Designated pollutant means any air pollutant, the emissions of which are subject to a standard of performance for new stationary sources, but for which air quality criteria have not been issued and that is not included on a list published under section 108(a) or section 112(b) of the Act.

Without a word of explanation, EPA through the above regulatory provision attempts to resolve a longstanding controversy about the text of CAA section 111(d).

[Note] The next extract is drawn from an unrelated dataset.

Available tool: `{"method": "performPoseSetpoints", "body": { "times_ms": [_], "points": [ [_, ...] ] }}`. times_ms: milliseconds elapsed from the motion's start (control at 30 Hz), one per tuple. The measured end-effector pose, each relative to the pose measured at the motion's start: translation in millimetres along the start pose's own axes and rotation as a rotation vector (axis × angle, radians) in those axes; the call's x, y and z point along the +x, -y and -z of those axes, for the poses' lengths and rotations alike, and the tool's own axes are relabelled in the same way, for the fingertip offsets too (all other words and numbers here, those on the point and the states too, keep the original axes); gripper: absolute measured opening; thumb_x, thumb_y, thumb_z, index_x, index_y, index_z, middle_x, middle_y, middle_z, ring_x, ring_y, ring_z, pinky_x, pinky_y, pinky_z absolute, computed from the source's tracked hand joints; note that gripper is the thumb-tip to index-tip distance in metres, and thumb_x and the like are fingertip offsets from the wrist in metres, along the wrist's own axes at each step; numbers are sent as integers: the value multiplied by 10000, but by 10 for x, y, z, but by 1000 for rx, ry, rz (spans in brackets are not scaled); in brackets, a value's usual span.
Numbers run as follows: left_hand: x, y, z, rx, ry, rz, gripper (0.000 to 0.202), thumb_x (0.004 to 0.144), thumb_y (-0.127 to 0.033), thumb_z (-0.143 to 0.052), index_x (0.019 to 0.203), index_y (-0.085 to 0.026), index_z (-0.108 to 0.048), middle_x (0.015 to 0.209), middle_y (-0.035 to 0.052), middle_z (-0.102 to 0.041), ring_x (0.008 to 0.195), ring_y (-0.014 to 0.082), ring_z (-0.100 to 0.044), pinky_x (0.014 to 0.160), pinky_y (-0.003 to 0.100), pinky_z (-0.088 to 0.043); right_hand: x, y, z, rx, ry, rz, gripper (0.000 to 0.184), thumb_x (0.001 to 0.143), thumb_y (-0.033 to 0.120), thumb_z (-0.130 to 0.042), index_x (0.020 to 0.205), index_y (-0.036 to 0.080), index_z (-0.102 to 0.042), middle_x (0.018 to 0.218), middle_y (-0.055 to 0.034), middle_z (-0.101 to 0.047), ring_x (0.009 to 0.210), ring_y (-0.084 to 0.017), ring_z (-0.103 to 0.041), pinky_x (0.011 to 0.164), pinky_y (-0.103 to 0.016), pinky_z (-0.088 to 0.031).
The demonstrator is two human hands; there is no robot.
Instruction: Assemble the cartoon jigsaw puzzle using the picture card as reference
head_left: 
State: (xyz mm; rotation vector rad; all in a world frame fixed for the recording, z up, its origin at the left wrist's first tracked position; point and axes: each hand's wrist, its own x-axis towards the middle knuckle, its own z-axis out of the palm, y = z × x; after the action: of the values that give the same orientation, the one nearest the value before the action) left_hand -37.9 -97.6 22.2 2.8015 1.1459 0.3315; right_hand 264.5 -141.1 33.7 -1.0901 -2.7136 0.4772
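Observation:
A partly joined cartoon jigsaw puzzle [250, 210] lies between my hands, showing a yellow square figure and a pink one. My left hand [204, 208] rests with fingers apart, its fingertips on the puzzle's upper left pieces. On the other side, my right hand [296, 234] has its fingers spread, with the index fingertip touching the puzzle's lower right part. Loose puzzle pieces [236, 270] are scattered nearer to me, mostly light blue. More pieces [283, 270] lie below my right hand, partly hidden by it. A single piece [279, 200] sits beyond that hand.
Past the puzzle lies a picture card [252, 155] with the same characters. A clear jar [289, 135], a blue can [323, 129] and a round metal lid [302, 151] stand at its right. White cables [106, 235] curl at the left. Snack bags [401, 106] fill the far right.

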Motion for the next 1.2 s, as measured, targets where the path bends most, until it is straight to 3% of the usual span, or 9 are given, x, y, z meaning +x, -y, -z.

Specifically, 60.21(a) would replace “any air pollutant . . . emitted from a source category regulated under CAA section 112,” language passed by the House and published in the U.S. Code, with “any air pollutant . . . not included on a list published under . . . section 112(b),” language passed by the Senate and retained in the Statutes at Large. Whereas the U.S. Code language bars the application of 111(d) to power plants, the Senate language does not, because carbon dioxide and other greenhouse gases are not listed as hazardous air pollutants (HAPs) under CAA section 112(b).

Drawing upon the aforementioned briefs and motions in the CPP litigation, CEI’s comment letter presents a strong case that the Code language is the genuine article and the Senate language a drafting error. I won’t go into the numerous details here.

Suffice it to say that EPA has a lot of explaining to do, because the legal theory the ACE rule attempts to (surreptitiously) adopt is novel.

The Obama administration’s June 2014 proposed CPP rule, the accompanying CPP Legal Memorandum, and the final CPP Rule wrestled at length with the alternative House and Senate versions of 111(d). The Obama administration concluded that EPA should “give some effect” to “both” versions, and attempted to mix and match elements of each. The George W. Bush administration also tried to combine elements of the two versions in its Clean Air Mercury Rule (CAMR). The Clinton EPA considered the House version the correct language and the Senate version a clerical error. No previous administration took the position EPA implicitly takes in 60.21(a), namely, the Senate version is authoritative and the House version should simply be ignored.

CEI’s comment letter probably makes the most detailed case available that the U.S. Code language is the proper text of the statute, and bars EPA from regulating carbon dioxide emissions from existing coal power plants.

But even aside from the merits of EPA’s rejection of the U.S. Code language, the agency’s decision to revise its controlling legal authority, without stating any reasons or even acknowledging it is doing so, puts ACE in jeopardy as arbitrary and capricious. For EPA will finalize ACE without having solicited public comment on a pivotal component of the rule’s alleged statutory basis.